Devil Child Blues (Small Stone)
by Brian Varney

It’s been five years since the last Red Giant album, Ultra-Magnetic Glowing Sound. Considering that album’s super-trippy, early-Monster Magnet sound, you wouldn’t be off-base assuming the band members spent this time scrambling their brains with psychedelic drugs and writing a science-fiction concept record about intergalactic beings who convene at Stonehenge and dance madly while playing flutes. However, as is so often the case, the truth is quite different.

If anything, it sounds like the members (the same three guys who made that album are still in the band, though there’s now a fourth member) spent the time going to the gym and listening to classic rock records, because Devil Child Blues is a ferociously muscular blues-based hard rock sledgehammer. As a disappointed acidhead murmured to me outside of a rock club where a bloody fistfight erupted during the album’s title track, “It’s more ‘Space Truckin” than Space Ritual.”

I suppose the fact that Red Giant has become more of a heavy rock band in the vein of Deliverance-era C.O.C. may be a disappointment for some, especially those who feel that hard rock is beneath them, or, my personal favorite, those who dismiss anything that even halfway resembles classic rock as “cliché-riddled,” conveniently ignorning the fact that the space/avant/noise/whatever-fancy-shmancy-subgenre-of rock that they support is just as likely to be boring or predictable.
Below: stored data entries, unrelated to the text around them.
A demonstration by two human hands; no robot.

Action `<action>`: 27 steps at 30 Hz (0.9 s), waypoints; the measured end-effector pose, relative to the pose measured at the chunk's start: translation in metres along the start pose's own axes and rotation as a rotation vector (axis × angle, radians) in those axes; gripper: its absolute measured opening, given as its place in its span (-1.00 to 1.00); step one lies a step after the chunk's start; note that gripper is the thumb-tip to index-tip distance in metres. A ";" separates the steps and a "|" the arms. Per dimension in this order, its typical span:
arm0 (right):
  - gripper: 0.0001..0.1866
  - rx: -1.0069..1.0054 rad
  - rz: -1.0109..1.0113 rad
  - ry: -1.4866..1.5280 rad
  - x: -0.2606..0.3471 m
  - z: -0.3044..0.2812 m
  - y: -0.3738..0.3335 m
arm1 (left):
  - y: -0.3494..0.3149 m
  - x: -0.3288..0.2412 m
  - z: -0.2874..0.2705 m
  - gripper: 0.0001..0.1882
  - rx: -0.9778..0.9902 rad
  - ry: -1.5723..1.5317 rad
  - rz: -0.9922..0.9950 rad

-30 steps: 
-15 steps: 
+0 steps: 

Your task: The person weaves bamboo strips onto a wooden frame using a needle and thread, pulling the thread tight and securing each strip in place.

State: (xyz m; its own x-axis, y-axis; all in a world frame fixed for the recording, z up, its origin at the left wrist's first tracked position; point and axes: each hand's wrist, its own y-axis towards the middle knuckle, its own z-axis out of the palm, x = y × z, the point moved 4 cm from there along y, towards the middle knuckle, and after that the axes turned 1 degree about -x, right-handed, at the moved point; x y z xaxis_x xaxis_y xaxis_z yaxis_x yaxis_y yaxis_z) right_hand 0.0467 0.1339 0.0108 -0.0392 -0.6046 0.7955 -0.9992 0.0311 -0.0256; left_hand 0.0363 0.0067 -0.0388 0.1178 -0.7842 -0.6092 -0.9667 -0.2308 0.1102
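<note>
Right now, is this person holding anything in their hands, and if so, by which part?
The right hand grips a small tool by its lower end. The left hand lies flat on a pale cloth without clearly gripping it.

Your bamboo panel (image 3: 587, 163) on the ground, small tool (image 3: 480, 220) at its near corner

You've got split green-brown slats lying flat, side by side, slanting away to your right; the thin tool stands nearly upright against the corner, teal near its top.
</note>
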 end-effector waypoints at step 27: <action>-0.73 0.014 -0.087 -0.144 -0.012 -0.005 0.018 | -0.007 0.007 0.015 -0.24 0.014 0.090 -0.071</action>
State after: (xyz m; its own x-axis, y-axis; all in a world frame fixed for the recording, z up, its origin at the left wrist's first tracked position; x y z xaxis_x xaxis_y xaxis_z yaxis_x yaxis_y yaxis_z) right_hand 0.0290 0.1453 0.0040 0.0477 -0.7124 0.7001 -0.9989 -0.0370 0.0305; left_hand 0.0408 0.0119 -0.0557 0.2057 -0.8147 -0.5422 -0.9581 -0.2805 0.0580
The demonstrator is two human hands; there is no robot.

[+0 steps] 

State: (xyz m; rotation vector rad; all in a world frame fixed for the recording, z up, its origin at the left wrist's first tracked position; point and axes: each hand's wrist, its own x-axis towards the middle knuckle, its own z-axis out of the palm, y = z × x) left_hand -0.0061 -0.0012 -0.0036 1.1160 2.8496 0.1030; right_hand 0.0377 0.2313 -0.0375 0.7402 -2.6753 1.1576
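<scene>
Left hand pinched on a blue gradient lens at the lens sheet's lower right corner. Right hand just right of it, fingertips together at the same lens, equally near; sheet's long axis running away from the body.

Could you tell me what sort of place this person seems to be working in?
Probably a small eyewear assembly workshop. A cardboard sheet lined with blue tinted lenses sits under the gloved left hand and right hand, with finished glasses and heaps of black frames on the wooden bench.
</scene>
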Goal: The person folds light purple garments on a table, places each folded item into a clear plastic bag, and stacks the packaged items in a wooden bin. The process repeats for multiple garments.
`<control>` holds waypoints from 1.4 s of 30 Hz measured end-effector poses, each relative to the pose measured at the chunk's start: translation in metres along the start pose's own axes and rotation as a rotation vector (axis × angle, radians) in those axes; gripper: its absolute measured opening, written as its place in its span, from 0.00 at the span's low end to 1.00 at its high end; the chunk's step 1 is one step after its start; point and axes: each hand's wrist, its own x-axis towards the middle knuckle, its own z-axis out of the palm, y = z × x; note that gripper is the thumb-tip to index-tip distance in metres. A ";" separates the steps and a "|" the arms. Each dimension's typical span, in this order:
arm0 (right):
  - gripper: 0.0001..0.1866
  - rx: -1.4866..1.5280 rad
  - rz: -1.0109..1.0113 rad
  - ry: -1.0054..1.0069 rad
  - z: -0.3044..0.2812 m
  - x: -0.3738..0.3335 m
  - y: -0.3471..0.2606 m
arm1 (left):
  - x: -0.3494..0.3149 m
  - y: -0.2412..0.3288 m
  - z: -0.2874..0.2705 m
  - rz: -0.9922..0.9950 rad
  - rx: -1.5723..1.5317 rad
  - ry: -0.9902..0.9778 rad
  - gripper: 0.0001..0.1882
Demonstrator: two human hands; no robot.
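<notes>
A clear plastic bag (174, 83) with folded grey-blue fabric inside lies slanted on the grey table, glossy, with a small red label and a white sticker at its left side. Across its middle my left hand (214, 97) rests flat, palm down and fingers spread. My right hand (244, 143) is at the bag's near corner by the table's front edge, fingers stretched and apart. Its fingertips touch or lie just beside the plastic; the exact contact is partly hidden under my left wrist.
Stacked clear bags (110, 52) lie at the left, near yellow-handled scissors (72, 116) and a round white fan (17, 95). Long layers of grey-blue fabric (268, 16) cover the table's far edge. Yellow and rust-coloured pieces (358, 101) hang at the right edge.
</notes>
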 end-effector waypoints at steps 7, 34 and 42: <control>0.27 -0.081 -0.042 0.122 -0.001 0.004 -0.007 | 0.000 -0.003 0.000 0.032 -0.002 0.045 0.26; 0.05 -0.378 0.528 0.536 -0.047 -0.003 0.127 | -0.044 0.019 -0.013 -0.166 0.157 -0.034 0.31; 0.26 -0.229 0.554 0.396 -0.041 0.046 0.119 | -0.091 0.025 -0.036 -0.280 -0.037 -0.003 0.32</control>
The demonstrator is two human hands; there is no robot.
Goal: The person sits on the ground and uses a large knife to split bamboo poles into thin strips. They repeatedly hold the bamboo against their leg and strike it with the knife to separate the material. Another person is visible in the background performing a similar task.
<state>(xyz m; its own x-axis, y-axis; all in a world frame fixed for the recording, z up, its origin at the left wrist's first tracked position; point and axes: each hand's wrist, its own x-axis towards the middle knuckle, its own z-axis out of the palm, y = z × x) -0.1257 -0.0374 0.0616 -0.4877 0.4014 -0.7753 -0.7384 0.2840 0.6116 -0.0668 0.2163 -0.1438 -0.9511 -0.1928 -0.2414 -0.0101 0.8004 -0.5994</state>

The elemental truth is that Red Giant does this type of music really well, better even than they did the space-rock thing. The only real misstep is the cover of the Stooges’ “Fun House,” which I knew was a bad idea before even playing the album, because covering the Stooges is always a bad idea. I hear Red Giant can play an entire set of Stooges covers, and while I suppose this shows that the band’s heart is in the right place, it doesn’t make covering Stooges songs any less of a bad idea.